#### Exercise
Lines from the listing that hold the string "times" are what you should return.

#### Source data
====================

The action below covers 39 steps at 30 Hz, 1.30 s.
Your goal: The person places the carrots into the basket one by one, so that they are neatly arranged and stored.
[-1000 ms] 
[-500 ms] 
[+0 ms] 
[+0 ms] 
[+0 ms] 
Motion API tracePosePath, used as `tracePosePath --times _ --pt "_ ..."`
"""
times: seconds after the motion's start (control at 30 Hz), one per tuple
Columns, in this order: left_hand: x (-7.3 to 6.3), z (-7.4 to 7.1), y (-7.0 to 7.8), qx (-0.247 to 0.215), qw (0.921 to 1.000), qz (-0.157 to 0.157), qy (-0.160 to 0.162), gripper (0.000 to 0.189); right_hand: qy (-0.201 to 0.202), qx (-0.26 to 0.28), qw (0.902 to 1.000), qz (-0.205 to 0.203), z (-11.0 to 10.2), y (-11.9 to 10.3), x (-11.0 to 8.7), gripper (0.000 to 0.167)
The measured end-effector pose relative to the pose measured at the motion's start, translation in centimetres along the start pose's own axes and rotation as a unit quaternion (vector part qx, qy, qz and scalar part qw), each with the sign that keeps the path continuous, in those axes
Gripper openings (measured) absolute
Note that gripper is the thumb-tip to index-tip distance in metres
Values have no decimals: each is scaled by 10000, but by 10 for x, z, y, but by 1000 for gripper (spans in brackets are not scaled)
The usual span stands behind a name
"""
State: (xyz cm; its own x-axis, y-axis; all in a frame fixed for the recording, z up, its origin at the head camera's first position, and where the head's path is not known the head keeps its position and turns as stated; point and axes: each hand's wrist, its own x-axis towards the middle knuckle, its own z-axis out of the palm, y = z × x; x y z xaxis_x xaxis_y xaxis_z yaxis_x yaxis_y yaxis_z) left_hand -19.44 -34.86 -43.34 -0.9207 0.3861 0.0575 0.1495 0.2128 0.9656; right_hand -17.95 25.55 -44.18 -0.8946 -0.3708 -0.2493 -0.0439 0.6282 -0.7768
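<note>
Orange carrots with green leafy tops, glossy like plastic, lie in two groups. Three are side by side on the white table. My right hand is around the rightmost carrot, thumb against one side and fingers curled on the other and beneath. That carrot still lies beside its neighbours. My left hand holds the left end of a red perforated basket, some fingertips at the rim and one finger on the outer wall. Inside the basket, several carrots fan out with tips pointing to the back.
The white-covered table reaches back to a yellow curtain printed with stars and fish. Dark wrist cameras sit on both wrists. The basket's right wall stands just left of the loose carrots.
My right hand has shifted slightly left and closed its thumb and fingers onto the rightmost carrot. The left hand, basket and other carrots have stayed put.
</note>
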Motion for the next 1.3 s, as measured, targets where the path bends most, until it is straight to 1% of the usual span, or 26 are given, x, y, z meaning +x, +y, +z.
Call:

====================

#### Result for this exercise
Motion API tracePosePath, used as `tracePosePath --times _ --pt "_ ..."`
times: seconds after the motion's start (control at 30 Hz), one per tuple

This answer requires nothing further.